*The task*
Repeat every record below exactly as it appears.

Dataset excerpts
········

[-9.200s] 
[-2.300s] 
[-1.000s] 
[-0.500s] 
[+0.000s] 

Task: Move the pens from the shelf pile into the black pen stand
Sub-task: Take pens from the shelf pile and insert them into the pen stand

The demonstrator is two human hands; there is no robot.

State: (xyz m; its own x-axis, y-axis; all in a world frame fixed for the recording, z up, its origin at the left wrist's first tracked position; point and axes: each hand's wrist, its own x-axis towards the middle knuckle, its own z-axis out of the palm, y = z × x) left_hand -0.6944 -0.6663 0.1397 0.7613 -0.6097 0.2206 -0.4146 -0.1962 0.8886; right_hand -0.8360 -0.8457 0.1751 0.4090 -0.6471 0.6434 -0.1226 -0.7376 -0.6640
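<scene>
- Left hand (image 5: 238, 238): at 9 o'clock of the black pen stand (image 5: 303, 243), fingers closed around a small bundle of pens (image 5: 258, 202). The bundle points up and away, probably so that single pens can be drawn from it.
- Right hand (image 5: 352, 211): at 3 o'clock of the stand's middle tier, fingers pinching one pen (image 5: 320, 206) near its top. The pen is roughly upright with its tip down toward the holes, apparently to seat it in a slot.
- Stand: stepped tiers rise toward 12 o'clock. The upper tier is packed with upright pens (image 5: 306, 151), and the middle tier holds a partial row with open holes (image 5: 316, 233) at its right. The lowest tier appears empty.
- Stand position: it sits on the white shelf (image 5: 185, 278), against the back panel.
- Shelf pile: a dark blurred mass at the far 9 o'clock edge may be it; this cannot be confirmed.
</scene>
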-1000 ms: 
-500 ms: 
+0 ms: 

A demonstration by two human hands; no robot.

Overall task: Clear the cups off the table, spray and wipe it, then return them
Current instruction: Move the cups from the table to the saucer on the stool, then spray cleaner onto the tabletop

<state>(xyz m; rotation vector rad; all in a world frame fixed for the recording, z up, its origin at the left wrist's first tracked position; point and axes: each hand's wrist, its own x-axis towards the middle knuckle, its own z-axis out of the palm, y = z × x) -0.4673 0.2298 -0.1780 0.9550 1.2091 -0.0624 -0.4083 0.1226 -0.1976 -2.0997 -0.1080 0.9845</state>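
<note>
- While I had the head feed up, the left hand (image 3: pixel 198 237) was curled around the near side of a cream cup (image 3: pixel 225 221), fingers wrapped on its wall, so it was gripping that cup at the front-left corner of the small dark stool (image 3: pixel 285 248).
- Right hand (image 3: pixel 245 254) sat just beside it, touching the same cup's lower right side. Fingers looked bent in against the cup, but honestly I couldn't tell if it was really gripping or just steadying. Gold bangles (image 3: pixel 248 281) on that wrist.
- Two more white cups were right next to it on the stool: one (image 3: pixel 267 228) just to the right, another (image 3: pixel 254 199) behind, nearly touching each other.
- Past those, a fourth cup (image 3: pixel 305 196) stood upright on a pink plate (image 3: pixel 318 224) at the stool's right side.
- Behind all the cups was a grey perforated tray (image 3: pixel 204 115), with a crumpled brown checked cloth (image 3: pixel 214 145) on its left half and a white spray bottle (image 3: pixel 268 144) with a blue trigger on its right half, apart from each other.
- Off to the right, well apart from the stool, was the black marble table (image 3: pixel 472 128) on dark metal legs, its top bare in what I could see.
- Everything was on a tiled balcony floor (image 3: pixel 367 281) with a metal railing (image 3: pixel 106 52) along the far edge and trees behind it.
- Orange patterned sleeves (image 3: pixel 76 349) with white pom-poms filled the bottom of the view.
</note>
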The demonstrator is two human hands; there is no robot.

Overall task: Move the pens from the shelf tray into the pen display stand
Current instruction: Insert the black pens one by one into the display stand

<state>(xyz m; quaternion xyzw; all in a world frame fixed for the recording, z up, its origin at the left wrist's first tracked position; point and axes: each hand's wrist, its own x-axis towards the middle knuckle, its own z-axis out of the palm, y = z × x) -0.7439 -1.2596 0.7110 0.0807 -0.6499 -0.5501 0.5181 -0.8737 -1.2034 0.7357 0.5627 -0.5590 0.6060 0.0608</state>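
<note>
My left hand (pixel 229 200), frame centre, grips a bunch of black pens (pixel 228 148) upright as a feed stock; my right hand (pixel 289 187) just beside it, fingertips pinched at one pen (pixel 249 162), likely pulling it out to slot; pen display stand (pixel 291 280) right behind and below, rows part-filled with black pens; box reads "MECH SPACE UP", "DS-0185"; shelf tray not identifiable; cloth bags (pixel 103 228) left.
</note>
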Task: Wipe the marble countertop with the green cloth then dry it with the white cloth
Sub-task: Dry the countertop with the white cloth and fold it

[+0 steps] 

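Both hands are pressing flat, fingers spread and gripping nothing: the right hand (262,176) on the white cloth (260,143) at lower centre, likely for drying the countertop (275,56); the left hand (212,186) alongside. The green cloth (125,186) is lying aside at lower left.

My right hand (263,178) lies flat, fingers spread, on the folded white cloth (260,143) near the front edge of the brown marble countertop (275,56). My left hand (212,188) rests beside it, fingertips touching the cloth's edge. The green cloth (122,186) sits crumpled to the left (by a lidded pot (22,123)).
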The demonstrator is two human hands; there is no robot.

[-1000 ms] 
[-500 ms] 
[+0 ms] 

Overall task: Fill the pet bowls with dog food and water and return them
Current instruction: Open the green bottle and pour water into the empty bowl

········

*Solved problem*
[-9.200s] 
[-2.300s] 
[-1.000s] 
[-0.500s] 
[+0.000s] 

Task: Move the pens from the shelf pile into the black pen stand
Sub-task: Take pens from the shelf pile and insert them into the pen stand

The demonstrator is two human hands; there is no robot.

State: (xyz m; its own x-axis, y-axis; all in a world frame fixed for the recording, z up, its origin at the left wrist's first tracked position; point and axes: each hand's wrist, its own x-axis towards the middle knuckle, its own z-axis out of the palm, y = z × x) left_hand -0.6944 -0.6663 0.1397 0.7613 -0.6097 0.2206 -0.4146 -0.1962 0.8886; right_hand -0.8360 -0.8457 0.1751 0.4090 -0.6471 0.6434 -0.1226 -0.7376 -0.6640
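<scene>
- Left hand (image 5: 238, 238): at 9 o'clock of the black pen stand (image 5: 303, 243), fingers closed around a small bundle of pens (image 5: 258, 202). The bundle points up and away, probably so that single pens can be drawn from it.
- Right hand (image 5: 352, 211): at 3 o'clock of the stand's middle tier, fingers pinching one pen (image 5: 320, 206) near its top. The pen is roughly upright with its tip down toward the holes, apparently to seat it in a slot.
- Stand: stepped tiers rise toward 12 o'clock. The upper tier is packed with upright pens (image 5: 306, 151), and the middle tier holds a partial row with open holes (image 5: 316, 233) at its right. The lowest tier appears empty.
- Stand position: it sits on the white shelf (image 5: 185, 278), against the back panel.
- Shelf pile: a dark blurred mass at the far 9 o'clock edge may be it; this cannot be confirmed.
</scene>
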-1000 ms: 
-500 ms: 
+0 ms: 

A demonstration by two human hands; no robot.

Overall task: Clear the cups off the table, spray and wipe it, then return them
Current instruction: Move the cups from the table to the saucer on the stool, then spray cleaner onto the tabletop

<state>(xyz m; rotation vector rad; all in a world frame fixed for the recording, z up, its origin at the left wrist's first tracked position; point and axes: each hand's wrist, its own x-axis towards the middle knuckle, its own z-axis out of the palm, y = z × x) -0.4673 0.2298 -0.1780 0.9550 1.2091 -0.0624 -0.4083 0.1226 -0.1976 -2.0997 -0.1080 0.9845</state>
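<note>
- While I had the head feed up, the left hand (image 3: pixel 198 237) was curled around the near side of a cream cup (image 3: pixel 225 221), fingers wrapped on its wall, so it was gripping that cup at the front-left corner of the small dark stool (image 3: pixel 285 248).
- Right hand (image 3: pixel 245 254) sat just beside it, touching the same cup's lower right side. Fingers looked bent in against the cup, but honestly I couldn't tell if it was really gripping or just steadying. Gold bangles (image 3: pixel 248 281) on that wrist.
- Two more white cups were right next to it on the stool: one (image 3: pixel 267 228) just to the right, another (image 3: pixel 254 199) behind, nearly touching each other.
- Past those, a fourth cup (image 3: pixel 305 196) stood upright on a pink plate (image 3: pixel 318 224) at the stool's right side.
- Behind all the cups was a grey perforated tray (image 3: pixel 204 115), with a crumpled brown checked cloth (image 3: pixel 214 145) on its left half and a white spray bottle (image 3: pixel 268 144) with a blue trigger on its right half, apart from each other.
- Off to the right, well apart from the stool, was the black marble table (image 3: pixel 472 128) on dark metal legs, its top bare in what I could see.
- Everything was on a tiled balcony floor (image 3: pixel 367 281) with a metal railing (image 3: pixel 106 52) along the far edge and trees behind it.
- Orange patterned sleeves (image 3: pixel 76 349) with white pom-poms filled the bottom of the view.
</note>
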The demonstrator is two human hands; there is no robot.

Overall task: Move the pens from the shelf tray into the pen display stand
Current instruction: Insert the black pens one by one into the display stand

<state>(xyz m; quaternion xyzw; all in a world frame fixed for the recording, z up, its origin at the left wrist's first tracked position; point and axes: each hand's wrist, its own x-axis towards the middle knuckle, its own z-axis out of the palm, y = z × x) -0.7439 -1.2596 0.7110 0.0807 -0.6499 -0.5501 0.5181 -0.8737 -1.2034 0.7357 0.5627 -0.5590 0.6060 0.0608</state>
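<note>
My left hand (pixel 229 200), frame centre, grips a bunch of black pens (pixel 228 148) upright as a feed stock; my right hand (pixel 289 187) just beside it, fingertips pinched at one pen (pixel 249 162), likely pulling it out to slot; pen display stand (pixel 291 280) right behind and below, rows part-filled with black pens; box reads "MECH SPACE UP", "DS-0185"; shelf tray not identifiable; cloth bags (pixel 103 228) left.
</note>
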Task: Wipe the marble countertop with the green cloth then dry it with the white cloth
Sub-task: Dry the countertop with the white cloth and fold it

[+0 steps] 

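Both hands are pressing flat, fingers spread and gripping nothing: the right hand (262,176) on the white cloth (260,143) at lower centre, likely for drying the countertop (275,56); the left hand (212,186) alongside. The green cloth (125,186) is lying aside at lower left.

My right hand (263,178) lies flat, fingers spread, on the folded white cloth (260,143) near the front edge of the brown marble countertop (275,56). My left hand (212,188) rests beside it, fingertips touching the cloth's edge. The green cloth (122,186) sits crumpled to the left (by a lidded pot (22,123)).
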The demonstrator is two human hands; there is no robot.

[-1000 ms] 
[-500 ms] 
[+0 ms] 

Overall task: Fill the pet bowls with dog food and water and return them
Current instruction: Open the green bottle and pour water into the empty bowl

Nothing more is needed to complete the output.